Been watching more Wayne Dyer. The man is a guru and I need the spiritual side of my life enhanced fast. I guess this is happening.

Me and M, so much water under the bridge now, by the time the last mess is cleared up she's made another and I'm the one picking up all the pieces. It has to change or stop as I get hurt every time, then she gets guilty and when she's like that she pushes me away making things even harder for me. I deserve a lot better. Yes i made some mistakes, but i deserve better. We have a wee break away coming up in a few weeks, i need one more talk, I'll give it one more shot, as I don't give up easily, but I'm pretty sure its over. M is trying to convince herself she doesn't need anyone. She's barely reachable. It pains me greatly to think of her in pain, she thinks she will cause me nothing but grief so should leave me, and now she's acting out as she thinks it's all broken. I'm thinking it's all broken. It's pretty fucked right now. Basically, I think I want to repair things more out of self preservation due to my fears, as rationally, I should get away as far as I can and heal.

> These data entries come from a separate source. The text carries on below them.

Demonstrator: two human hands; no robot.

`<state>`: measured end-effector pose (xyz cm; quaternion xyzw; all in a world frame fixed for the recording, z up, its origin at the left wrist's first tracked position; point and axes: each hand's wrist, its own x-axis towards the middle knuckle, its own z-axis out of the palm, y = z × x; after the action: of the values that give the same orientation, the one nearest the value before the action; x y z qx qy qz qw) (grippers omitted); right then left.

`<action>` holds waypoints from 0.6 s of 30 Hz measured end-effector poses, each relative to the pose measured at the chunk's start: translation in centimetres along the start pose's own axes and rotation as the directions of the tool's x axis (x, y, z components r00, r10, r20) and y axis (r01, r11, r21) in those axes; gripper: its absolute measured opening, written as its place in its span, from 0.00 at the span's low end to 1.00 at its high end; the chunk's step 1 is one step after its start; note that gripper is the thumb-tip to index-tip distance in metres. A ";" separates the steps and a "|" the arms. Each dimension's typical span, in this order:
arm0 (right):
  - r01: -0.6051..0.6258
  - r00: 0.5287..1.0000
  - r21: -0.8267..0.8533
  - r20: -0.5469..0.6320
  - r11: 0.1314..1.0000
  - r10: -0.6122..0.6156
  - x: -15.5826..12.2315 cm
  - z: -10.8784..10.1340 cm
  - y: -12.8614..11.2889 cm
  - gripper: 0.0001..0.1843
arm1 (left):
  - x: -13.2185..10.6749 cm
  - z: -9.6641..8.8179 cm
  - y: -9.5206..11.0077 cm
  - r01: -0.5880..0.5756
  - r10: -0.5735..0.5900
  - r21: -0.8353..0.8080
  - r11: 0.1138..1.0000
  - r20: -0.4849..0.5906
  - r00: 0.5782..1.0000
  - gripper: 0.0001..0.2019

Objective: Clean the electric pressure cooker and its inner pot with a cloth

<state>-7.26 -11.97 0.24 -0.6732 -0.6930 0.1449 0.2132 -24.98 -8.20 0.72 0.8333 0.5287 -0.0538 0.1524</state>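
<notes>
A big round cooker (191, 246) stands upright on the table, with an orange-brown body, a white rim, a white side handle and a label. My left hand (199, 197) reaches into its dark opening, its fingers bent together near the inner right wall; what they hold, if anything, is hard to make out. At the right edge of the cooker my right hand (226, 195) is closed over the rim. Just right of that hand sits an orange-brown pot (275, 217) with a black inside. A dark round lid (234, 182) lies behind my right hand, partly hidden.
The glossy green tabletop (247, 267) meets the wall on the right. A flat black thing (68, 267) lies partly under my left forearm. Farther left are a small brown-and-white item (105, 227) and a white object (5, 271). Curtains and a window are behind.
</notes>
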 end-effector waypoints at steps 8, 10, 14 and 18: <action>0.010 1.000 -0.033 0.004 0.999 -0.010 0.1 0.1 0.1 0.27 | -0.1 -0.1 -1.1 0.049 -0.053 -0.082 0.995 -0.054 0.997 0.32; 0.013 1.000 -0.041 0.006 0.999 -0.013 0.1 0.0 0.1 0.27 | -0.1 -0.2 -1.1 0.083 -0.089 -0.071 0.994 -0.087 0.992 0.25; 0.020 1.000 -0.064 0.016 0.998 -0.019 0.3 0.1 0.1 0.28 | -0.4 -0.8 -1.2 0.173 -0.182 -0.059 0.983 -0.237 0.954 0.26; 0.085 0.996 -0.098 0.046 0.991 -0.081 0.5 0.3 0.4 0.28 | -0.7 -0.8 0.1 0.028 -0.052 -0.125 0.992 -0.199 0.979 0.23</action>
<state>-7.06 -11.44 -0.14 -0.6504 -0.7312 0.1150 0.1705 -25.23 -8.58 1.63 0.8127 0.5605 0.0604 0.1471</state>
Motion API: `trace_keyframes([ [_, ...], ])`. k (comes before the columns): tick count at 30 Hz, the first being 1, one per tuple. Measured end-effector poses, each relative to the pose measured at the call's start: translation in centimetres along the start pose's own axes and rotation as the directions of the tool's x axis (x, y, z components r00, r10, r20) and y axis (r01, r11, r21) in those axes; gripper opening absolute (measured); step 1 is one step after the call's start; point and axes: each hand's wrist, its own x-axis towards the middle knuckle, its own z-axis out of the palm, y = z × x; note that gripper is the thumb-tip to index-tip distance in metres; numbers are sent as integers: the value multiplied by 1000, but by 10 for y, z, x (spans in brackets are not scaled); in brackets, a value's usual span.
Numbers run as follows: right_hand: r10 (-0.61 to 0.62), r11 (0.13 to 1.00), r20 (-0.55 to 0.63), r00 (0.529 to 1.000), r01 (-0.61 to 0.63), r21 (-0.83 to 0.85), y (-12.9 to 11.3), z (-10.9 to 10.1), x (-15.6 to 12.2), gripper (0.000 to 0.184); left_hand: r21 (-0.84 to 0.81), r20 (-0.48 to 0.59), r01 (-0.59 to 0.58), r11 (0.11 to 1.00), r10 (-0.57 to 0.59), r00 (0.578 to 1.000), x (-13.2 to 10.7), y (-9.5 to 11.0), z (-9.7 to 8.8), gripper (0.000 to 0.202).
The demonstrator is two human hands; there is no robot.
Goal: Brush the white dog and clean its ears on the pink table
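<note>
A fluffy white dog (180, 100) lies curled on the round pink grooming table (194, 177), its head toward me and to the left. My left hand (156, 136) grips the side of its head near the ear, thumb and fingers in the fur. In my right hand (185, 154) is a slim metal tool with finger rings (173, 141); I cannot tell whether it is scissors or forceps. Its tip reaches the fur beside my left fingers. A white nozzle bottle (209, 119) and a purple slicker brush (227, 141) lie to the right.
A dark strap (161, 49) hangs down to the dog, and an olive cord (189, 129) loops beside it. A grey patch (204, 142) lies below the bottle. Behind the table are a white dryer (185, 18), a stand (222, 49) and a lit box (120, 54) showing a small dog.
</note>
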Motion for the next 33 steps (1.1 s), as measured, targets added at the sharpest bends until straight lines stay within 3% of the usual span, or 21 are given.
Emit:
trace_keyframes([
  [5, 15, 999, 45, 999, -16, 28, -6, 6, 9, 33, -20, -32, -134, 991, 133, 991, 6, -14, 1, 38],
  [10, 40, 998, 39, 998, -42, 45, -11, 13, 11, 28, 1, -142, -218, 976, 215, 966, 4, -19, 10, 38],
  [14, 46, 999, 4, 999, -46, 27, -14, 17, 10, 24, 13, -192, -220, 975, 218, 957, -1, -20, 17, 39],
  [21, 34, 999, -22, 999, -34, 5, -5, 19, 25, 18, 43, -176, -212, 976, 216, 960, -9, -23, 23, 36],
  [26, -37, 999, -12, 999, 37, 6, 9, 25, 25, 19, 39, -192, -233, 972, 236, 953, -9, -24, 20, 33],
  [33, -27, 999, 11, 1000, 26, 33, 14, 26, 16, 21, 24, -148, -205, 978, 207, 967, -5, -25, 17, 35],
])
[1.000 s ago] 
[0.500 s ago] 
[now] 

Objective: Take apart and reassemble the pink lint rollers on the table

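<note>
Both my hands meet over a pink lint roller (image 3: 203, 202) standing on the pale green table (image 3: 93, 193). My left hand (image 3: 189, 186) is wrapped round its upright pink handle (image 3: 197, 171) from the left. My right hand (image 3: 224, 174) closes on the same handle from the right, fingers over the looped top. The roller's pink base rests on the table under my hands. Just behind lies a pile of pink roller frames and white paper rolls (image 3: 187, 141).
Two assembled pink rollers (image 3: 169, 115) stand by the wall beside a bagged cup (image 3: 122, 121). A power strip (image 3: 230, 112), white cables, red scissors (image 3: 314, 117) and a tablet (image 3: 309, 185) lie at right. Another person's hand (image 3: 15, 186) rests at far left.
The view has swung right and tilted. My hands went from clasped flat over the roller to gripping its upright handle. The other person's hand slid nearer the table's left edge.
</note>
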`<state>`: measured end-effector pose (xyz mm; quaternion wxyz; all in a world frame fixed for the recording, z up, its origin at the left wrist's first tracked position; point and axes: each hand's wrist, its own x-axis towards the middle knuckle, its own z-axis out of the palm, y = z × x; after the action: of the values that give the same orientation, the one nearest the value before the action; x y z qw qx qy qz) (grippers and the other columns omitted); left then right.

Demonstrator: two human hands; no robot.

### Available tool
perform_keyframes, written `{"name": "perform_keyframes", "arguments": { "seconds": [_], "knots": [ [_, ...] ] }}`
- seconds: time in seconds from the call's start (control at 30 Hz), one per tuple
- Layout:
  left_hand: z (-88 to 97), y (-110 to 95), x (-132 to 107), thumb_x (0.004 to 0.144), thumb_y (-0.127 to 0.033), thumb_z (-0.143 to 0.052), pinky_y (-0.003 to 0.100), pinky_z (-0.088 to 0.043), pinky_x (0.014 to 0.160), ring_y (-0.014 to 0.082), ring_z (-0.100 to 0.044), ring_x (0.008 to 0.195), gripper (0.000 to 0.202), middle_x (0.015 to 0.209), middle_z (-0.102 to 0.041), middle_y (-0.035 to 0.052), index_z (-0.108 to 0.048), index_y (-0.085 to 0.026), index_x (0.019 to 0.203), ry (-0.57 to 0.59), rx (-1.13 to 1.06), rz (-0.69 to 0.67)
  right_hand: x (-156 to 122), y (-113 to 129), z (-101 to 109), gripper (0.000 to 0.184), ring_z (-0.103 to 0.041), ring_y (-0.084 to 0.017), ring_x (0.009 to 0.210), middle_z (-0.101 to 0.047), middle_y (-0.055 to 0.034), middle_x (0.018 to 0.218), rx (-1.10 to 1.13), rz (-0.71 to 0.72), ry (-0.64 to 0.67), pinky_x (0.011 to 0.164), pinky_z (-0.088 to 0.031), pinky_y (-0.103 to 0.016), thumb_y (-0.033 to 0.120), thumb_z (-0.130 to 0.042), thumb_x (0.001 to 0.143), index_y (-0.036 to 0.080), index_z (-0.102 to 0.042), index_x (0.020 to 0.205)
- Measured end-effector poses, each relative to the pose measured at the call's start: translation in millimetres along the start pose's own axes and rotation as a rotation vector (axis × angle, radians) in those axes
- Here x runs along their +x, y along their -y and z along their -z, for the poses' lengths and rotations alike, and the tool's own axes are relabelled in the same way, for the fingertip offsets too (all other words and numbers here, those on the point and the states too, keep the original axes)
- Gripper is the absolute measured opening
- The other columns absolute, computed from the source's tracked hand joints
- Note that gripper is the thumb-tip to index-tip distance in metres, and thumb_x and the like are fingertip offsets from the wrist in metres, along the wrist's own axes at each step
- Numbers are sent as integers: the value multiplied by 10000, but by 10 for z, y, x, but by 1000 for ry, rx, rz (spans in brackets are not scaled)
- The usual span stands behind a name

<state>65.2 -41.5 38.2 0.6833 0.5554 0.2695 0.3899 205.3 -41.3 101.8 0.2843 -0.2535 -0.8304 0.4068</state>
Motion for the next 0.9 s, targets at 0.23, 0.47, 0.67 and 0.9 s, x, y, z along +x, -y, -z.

Still pretty scared. Yesterday I did the best I could. I exercised, ate little but ate, spent time in 3 situations where I was able to study with company around. And today an exam.

I am OK. I have heard my warning, I must grow up and not repeat the same mistakes of my past. When the going gets tough I need to know, that dark place is of my own design, it is born of thought, and thought can keep me out of it as well.

I am OK. I am handsome. I am loving. I am loved. My life is surrounded by people who care for me. I am intelligent. i am funny.

I will have a lover who loves me as much as I her, who is not hurting me on a regular basis. I will never have to be an obsessive jealous man again I have learned these lessons. I can build a life with great love, a good job and income, a social life that involves many circles, a stage life with our funniest people, and fans, bless them, to network with. I will have a wee car to boot about in, people to visit, jobs to do. I will recreate the amazing social life I had a few years back.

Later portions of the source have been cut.